▶ _Problem statement_
Give the lines again exactly as they appear below, from the line with "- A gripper" to the line with "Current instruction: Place", both included, and only those lines. Leave every picture out.

▶ _Dataset records_
====
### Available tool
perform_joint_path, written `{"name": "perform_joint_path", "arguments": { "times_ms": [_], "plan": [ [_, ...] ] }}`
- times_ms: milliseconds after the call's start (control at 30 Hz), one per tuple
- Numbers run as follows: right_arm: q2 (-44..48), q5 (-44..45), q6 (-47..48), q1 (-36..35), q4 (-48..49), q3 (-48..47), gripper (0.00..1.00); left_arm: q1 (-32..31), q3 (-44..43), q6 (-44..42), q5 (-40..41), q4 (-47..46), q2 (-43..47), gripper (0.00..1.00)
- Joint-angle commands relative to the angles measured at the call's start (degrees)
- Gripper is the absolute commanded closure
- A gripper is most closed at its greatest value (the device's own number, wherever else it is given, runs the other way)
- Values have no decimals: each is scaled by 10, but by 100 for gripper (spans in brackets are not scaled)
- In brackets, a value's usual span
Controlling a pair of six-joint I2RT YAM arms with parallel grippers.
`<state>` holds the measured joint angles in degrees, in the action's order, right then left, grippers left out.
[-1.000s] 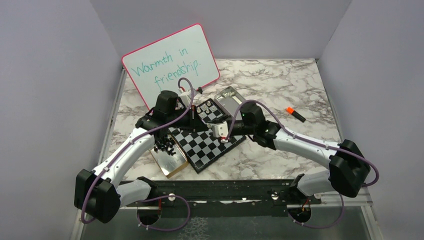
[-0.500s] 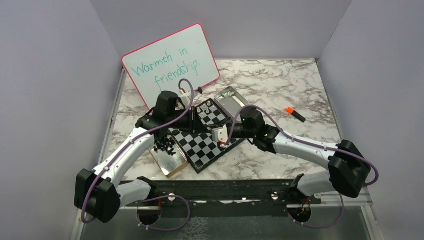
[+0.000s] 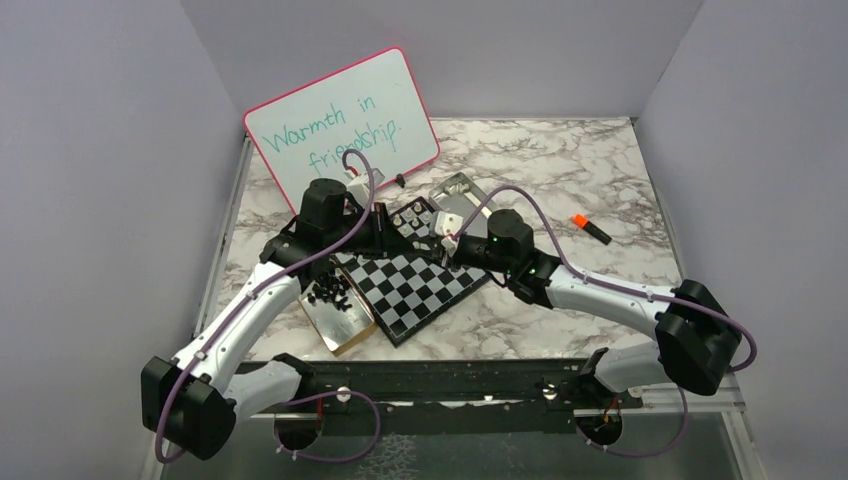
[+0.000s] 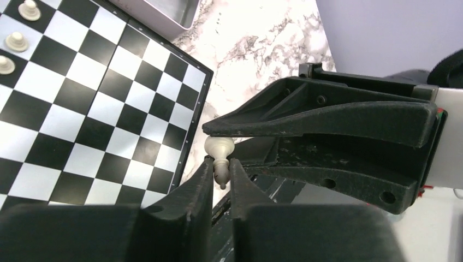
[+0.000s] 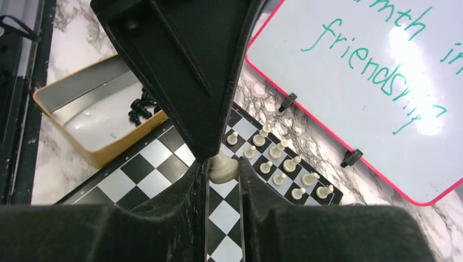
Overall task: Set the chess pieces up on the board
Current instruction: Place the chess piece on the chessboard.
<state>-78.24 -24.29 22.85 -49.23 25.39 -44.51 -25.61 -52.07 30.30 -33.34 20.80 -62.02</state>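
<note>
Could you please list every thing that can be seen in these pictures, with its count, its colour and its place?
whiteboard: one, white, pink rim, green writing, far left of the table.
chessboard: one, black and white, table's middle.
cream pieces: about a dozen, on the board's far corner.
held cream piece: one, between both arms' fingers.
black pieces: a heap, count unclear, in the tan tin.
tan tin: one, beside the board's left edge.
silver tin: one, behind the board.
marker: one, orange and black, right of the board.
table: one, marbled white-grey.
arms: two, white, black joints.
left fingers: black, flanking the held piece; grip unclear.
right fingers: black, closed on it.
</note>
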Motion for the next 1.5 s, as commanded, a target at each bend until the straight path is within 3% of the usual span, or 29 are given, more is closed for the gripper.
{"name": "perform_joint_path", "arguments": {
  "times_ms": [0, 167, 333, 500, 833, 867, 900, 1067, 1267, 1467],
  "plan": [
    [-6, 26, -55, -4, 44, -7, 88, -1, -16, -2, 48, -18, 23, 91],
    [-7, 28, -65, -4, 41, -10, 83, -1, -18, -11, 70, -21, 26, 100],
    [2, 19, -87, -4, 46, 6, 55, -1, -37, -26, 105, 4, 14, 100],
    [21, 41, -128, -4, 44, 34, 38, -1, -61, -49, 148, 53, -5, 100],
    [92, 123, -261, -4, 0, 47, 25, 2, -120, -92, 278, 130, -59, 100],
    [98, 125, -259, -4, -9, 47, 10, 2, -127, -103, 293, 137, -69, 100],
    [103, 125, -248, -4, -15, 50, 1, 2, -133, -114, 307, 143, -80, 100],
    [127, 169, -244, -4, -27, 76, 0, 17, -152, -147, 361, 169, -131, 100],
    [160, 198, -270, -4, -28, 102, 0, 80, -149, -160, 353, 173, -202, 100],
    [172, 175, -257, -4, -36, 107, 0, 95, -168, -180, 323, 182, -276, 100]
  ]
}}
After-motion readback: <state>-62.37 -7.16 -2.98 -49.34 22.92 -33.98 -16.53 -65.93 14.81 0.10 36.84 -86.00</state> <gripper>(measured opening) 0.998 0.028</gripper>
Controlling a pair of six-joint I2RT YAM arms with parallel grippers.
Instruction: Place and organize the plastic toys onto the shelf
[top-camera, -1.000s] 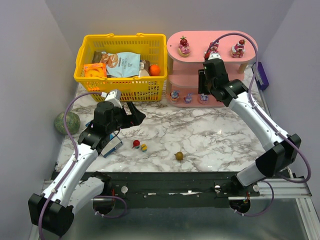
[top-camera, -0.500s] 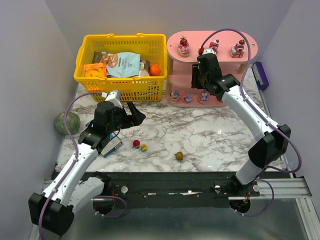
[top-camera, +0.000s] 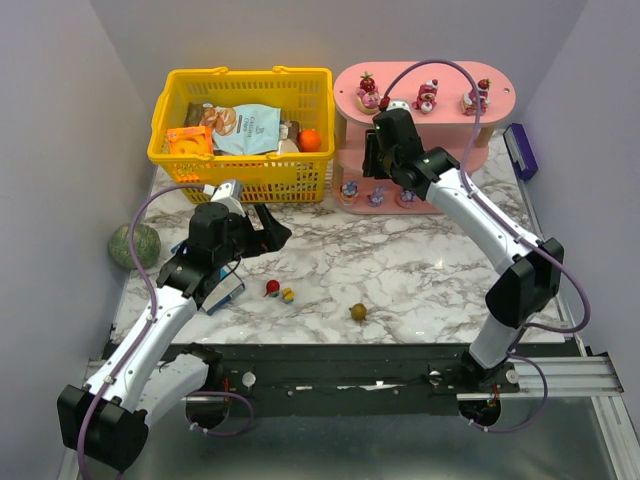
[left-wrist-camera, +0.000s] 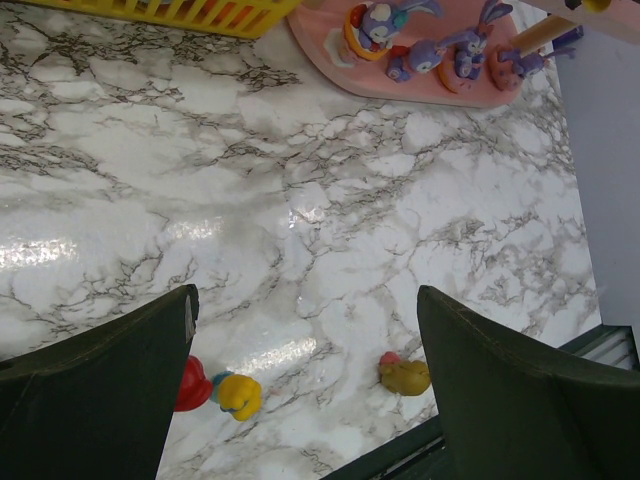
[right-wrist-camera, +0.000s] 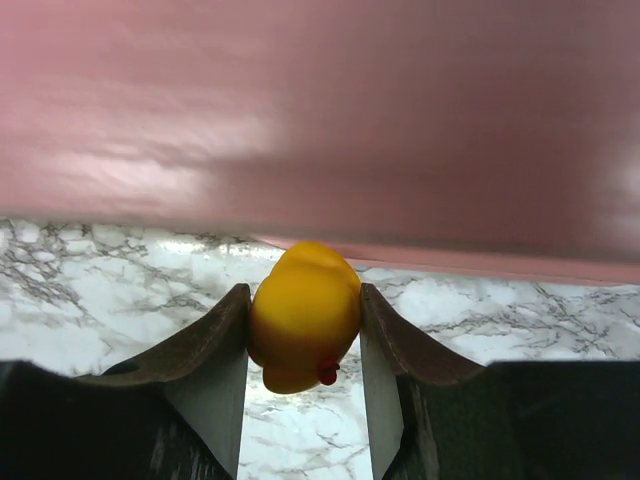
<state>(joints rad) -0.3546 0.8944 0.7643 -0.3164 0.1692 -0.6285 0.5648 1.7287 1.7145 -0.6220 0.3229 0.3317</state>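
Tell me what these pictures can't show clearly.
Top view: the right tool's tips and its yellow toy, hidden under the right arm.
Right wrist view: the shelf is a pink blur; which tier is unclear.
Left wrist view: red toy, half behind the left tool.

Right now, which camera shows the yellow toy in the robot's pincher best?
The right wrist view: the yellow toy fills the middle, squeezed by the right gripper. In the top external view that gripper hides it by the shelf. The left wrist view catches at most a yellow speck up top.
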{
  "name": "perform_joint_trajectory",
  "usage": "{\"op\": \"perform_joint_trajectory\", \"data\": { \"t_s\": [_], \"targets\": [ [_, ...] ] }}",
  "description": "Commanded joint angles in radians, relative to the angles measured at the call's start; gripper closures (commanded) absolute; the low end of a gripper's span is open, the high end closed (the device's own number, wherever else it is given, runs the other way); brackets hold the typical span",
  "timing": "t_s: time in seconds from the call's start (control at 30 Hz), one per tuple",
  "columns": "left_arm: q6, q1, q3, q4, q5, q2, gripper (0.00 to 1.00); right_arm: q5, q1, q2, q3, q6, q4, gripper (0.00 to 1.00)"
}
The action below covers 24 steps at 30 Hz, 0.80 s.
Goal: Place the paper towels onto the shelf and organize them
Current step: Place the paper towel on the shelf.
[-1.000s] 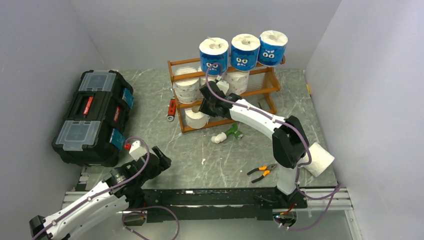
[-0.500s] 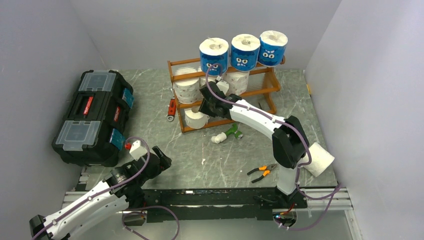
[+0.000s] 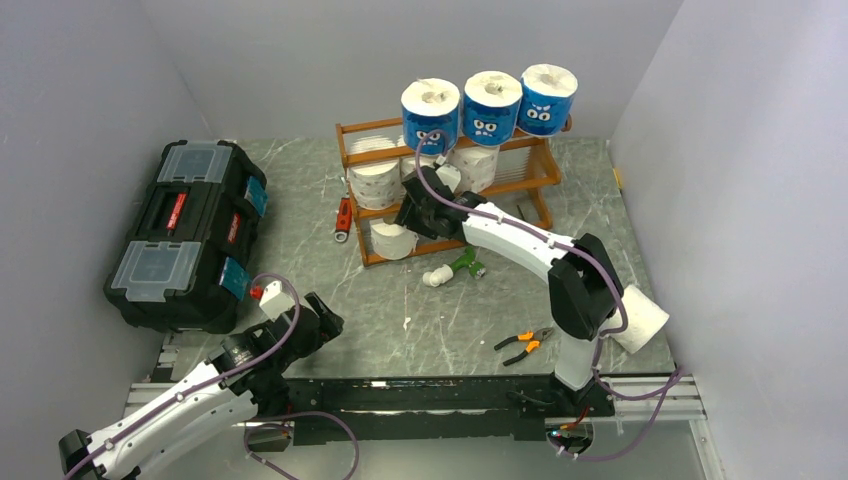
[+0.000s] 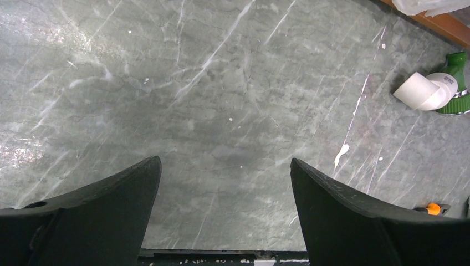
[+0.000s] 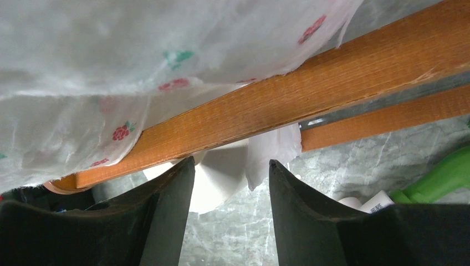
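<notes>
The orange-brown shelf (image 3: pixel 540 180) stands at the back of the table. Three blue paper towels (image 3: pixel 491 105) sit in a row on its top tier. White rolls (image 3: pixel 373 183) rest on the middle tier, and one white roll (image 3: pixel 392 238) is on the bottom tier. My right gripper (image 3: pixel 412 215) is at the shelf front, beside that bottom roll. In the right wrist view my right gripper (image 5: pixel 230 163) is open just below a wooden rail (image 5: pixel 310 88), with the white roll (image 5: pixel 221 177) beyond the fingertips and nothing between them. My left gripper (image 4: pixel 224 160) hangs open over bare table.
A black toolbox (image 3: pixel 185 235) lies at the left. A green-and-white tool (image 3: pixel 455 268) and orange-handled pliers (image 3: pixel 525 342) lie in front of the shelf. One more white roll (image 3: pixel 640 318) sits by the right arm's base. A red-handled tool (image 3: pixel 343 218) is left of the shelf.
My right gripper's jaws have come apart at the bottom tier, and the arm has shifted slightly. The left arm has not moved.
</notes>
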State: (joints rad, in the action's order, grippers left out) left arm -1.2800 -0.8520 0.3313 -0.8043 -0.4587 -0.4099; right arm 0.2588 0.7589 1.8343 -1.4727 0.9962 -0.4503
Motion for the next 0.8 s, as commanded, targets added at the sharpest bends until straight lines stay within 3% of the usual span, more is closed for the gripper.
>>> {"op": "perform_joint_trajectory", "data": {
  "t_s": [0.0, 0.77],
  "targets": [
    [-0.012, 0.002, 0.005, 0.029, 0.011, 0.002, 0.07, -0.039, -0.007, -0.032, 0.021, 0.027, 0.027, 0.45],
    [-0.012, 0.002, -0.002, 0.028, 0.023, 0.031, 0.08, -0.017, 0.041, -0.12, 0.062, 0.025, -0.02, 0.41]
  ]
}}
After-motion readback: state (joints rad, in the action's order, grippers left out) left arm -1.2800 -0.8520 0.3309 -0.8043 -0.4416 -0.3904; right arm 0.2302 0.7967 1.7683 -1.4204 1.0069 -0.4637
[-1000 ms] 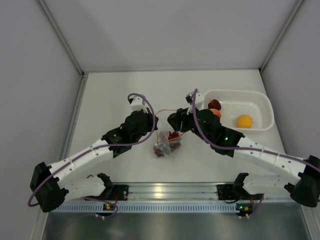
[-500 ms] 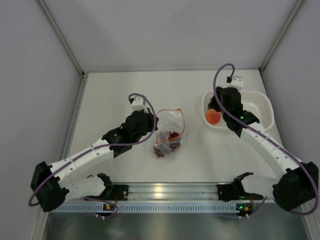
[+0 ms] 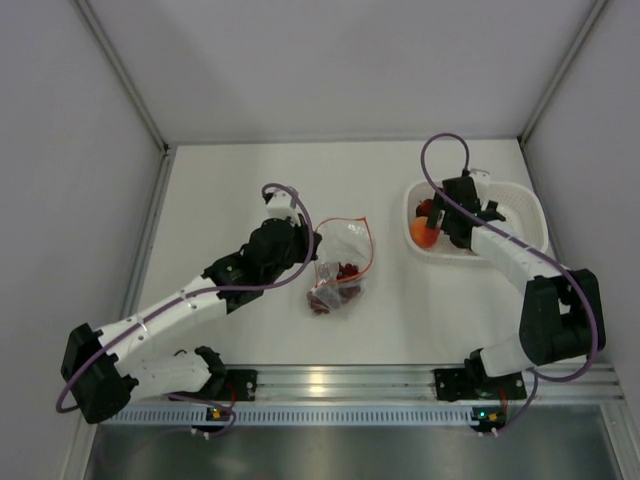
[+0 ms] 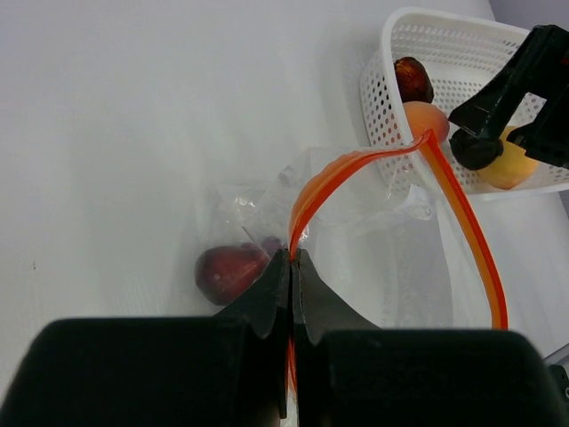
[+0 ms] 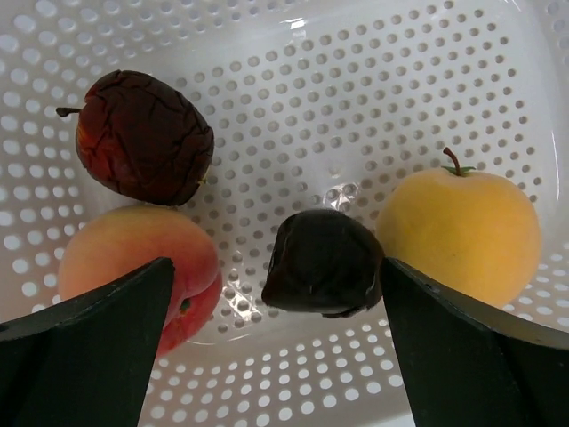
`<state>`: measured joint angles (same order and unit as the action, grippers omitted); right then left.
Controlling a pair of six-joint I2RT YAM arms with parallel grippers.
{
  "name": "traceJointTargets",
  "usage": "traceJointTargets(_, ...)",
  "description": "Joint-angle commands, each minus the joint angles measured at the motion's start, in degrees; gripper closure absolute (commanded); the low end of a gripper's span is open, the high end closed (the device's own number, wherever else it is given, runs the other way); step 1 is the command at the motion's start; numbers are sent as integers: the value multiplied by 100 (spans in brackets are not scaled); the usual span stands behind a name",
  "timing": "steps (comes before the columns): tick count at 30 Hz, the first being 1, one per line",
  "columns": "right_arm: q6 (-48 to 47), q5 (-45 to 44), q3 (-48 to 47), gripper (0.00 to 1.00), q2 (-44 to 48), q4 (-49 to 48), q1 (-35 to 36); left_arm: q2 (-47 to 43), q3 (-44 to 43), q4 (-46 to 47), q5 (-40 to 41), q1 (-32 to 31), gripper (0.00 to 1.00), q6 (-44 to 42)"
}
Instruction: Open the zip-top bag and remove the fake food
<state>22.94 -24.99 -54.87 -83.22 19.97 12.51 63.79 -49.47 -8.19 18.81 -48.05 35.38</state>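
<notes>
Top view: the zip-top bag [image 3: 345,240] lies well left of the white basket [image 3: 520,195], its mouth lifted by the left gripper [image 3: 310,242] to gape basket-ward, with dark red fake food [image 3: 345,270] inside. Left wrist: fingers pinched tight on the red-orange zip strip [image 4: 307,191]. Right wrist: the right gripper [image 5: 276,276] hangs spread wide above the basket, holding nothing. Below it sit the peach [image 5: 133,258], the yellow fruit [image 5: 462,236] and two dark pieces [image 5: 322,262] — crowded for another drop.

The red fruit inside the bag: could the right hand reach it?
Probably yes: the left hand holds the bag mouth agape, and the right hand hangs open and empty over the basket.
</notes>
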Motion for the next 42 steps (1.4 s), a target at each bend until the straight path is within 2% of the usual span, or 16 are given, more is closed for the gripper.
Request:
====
▶ _Task solution_
- A gripper is most closed at its greatest value (the device's own number, wherever else it is given, runs the other way)
- Values have no decimals: each is scaled by 10, but by 100 for gripper (spans in brackets are not scaled)
- In brackets, a value's usual span
Controlling a pair of six-joint I2RT YAM arms with parallel grippers.
`<state>` holds the measured joint angles in degrees, in the action's order, right then left, grippers left out.
[-1.000s] 
[-0.500s] 
[+0.000s] 
[+0.000s] 
[+0.000s] 
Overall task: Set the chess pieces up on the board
Current instruction: Place the chess piece on the chessboard.

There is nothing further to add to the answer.